This is an advanced question.
TF-IDF (Term Frequency-Inverse Document Frequency) is a statistical measure used to evaluate the importance of a word in a document relative to a collection of documents (corpus). It combines two metrics: term frequency (TF), which counts how often a word appears in a document, and inverse document frequency (IDF), which measures the rarity of the word across the corpus. A higher TF-IDF score indicates that the word is significant in the document but rare in the corpus. This technique helps identify the most relevant words in a document, enhancing text analysis and information retrieval tasks. TF-IDF is widely used in natural language processing and search engine algorithms.

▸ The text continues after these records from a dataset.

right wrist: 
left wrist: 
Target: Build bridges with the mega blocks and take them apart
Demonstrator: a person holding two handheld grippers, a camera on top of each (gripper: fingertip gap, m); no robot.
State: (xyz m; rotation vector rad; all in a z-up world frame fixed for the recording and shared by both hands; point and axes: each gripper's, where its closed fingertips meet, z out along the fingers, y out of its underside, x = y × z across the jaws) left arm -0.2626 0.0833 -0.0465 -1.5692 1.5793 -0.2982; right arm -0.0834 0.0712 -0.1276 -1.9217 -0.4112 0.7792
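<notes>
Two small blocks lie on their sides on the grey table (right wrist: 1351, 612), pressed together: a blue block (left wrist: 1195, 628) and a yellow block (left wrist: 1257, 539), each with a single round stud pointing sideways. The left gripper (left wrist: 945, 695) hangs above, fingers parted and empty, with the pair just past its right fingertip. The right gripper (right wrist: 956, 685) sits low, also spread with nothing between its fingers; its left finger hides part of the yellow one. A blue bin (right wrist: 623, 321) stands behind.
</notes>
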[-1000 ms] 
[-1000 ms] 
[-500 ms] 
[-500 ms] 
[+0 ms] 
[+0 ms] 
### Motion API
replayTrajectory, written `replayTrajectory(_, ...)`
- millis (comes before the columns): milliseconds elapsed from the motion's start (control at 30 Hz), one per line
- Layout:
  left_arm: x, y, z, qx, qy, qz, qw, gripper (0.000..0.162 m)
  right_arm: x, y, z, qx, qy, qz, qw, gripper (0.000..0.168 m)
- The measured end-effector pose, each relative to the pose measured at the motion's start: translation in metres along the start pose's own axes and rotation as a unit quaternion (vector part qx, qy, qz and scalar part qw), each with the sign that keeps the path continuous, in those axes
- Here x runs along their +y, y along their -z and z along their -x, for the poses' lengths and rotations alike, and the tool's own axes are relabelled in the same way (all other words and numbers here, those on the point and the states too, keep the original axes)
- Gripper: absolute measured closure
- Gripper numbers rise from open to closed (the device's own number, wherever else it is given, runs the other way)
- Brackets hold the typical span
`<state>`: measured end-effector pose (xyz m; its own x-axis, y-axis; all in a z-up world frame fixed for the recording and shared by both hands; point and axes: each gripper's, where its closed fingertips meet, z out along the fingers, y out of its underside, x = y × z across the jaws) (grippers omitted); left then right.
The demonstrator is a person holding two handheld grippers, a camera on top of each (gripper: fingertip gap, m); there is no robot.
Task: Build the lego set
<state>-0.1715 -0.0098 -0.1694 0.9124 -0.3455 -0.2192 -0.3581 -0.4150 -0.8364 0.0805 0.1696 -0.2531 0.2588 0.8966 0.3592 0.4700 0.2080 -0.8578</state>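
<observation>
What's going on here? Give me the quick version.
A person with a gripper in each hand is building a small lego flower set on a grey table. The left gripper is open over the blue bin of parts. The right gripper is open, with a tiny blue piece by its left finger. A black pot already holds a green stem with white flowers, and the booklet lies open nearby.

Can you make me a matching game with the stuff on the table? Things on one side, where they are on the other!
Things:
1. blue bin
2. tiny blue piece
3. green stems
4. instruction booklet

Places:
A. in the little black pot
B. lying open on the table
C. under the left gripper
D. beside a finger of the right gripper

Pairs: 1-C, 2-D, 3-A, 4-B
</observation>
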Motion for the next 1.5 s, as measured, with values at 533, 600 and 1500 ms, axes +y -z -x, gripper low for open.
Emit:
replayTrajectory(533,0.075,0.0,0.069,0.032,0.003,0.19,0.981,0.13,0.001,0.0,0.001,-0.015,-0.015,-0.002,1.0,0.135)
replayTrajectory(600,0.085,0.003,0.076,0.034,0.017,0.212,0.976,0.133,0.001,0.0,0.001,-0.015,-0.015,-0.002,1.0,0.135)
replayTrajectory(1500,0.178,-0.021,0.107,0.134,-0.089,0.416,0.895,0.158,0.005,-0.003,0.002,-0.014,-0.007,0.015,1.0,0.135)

In this problem, we will calculate TF-IDF using a simplified method.
Multiple lines of documents (sentences), you will not know the number of input.
Example:
Input:
I love cats
You like orange cats and black cats
They don't like animals
'cats' is the most frequently occurring word.
'cats' TF on first document = TF('cats', 1)
The number of 'cat' in document 1 is 1
The total number of words in document 1 is 3
TF('cats', 1) = 1/3 = 0.3333333333333333
TF('cats', 2) = 2/7 = 0.2857142857142857
TF('cats', 3) = 0/4 = 0.0
The total number of document is 3.
The number of document including 'cats' is 2.
IDF('cats') = 3/2 = 1.5
The TFIDF of 'cats' on document 1 = TFIDF('cats', 1)
TFIDF('cats', 1) = 0.3333333333333333 * 1.5 = 0.5
TFIDF('cats', 2) = 0.2857142857142857 * 1.5 = 0.42857142857142855 => 0.43
TFIDF('cats', 3) = 0.0 * 1.5 = 0.0
Print the most frequently occurring word's TFIDF on the number of documents and round to the second decimal place.
The final results should round to the second decimal place.
We recommend using python instead of a calculator to compute the value yourself, since the result might be different due to the floating point problems.
If you want to calculate 0.1+0.2, you can use print(0.1+0.2).